Ningún control de mantenimiento ni de entrenamiento de pilotos ha sido soliviantado en la Argentina. Es más, esos controles están hoy estandarizados en el mundo y ningún país puede hacer lo que se le ocurre en esas materias porque sus aeronaves no serían admitidas en otros países.

Tampoco es cierto que la llegada de las low cost impliquen una “extranjerización del mercado aerocomercial argentino” (aun cuando me pregunto cuál sería el pecado de que ello sucediera si por ese proceso se le entregaran al consumidor más y mejores opciones para viajar) porque las condiciones que ha puesto el gobierno para que esas compañías operen es que se transformen en empresas argentinas, con directorios residentes en el país y con aviones de matrícula nacional.

La política de cielos abiertos implicaría que aerolíneas no radicadas en el país pudieran ofrecer vuelos de cabotaje entre ciudades argentinas sin estar registradas como compañías nacionales. Pero como vemos ese no es el caso. Se trata de otra mentira del Sr Biró y sus secuaces.

La política de expansión aerocomercial que se está proponiendo y llevando adelante con la oposición de este conjunto de mafiosos, tiende a brindarle al consumidor, al cliente, al pasajero, más opciones para elegir y más comodidades para viajar de un lugar a otro, teniendo la opción de pagar menos por su boleto.

Parece mentira, pero en un primer momento, para apaciguar a estos señores, el gobierno tuvo que dar el brazo a torcer e imponer a las nuevas empresas que llegaban, un precio mínimo que sí o sí debían cobrarle al pasajero.

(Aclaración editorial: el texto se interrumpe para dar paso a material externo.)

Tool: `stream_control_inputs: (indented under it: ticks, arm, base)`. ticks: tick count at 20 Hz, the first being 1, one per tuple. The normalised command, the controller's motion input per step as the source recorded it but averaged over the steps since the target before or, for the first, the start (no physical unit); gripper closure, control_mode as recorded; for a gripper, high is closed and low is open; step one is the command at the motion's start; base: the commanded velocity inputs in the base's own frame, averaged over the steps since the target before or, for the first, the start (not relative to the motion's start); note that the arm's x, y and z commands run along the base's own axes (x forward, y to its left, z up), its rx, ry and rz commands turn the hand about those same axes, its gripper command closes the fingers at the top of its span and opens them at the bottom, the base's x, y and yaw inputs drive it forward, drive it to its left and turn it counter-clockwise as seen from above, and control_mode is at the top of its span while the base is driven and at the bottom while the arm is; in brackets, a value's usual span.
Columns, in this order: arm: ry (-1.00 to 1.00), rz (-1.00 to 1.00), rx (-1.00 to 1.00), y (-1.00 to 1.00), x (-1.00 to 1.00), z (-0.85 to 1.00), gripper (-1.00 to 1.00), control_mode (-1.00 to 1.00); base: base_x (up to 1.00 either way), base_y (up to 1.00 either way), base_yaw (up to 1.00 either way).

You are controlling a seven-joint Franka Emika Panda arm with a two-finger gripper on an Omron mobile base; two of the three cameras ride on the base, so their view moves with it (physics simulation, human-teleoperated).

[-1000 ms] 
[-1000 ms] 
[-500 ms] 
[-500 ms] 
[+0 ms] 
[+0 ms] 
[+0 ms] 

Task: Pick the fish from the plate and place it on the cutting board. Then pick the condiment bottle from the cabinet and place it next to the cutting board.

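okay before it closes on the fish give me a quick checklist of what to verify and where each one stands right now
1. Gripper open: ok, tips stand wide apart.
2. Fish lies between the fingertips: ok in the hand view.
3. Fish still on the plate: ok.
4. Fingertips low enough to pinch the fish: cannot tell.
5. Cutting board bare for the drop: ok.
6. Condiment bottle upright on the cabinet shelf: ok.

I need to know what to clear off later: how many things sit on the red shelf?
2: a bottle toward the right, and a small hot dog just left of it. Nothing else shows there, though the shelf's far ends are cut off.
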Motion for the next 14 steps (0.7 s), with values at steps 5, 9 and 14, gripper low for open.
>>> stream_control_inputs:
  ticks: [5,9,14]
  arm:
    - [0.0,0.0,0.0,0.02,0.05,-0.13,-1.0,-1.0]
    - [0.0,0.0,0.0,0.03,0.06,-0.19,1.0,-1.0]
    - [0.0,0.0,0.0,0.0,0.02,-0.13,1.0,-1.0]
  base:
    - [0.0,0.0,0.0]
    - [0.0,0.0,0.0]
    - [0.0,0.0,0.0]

En otras palabras, estos señores, que dicen desvivirse por “el pueblo”, presionaron para que las empresas no pudieran beneficiar a sus clientes con un precio menor porque eso  ponía en peligro las “quintitas” que ellos defienden y con las cuales viven como reyes a expensas del bolsillo argentino.

Por suerte ese requisito fue recientemente removido y hoy las low cost podrían cobrar U$S 1 un ticket aéreo si es que así lo decidieran. Problema de ellos. Seguramente ese ha sido uno de los motivos del recrudecimiento de la actividad mafiosa de Biró y sus muchachos.

Hace ya varias columnas que venimos sosteniendo que el principal problema de la Argentina, el profundo motivo que se halla en la raíz de su decadencia es que en el país no rige el sentido común, “el orden corriente y ordinario de las cosas”, según la clásica expresión del derogado Código Civil de Vélez Sarsfield (suprimida en la espantosa reforma sancionada por el gobierno de Fernández y moldeada según los estrambóticos principios del actual presidente de la Corte, Ricardo Lorenzetti).

En efecto, si cayera aquí un señor de Marte, que no tiene la menor idea del orden jurídico argentino y se le plateara el interrogante acerca de cuál debería ser el precio que una compañía aérea debiera cobrar por un boleto, es muy probable que la primera respuesta del señor marciano -apoyado, claro, en la vigencia del más elemental sentido común universal- fuera “el que se le dé la gana”; o bien, “aquel que cubra su costo más una razonable utilidad”. Pues no. En la Argentina, el precio de un ticket aéreo debe ser aquel que se le ocurra al Sr Biró; el precio con el cual el Sr Biró mantenga la tranquilidad de que su quintita competitiva no se verá afectada.

Y no creamos que este esquema del ejercicio de la fuerza bruta es exclusivo de la actividad aerocomercial. No. Esa es la regla con que el país se maneja en la mayoría de sus mercados desde hace 70 años de modo progresivo, cada vez con mayor sofisticación en las maneras del apriete y del sojuzgamiento.

Repetimos: mientras la Argentina desafíe la vigencia de un sentido común universal, mientras siga creyendo que una suerte de excepcionalidad nacional le permite hacer las cosas de un modo “originalmente argentino” y que con esos modos alcanzará igual éxito que el resto del mundo, pues seguirá debatiéndose en la miseria. No hay, efectivamente, magia (como diría la procesada jefa de la banda Fernández y la tatuada Juliana Di Tulio): las cosas, en todo el mundo, son la consecuencia de manejarse de un determinado modo; si se hacen como las hace el mundo civilizado se alcanzan los estándares de vida del mundo civilizado; si se hacen como las hacemos nosotros se alcanzan los estándares de vida de los argentinos. Obtenemos lo que generamos. Si generamos “Birós” viviremos como las maneras de los “Birós” producen. No hay secretos ni nada nuevo bajo el sol.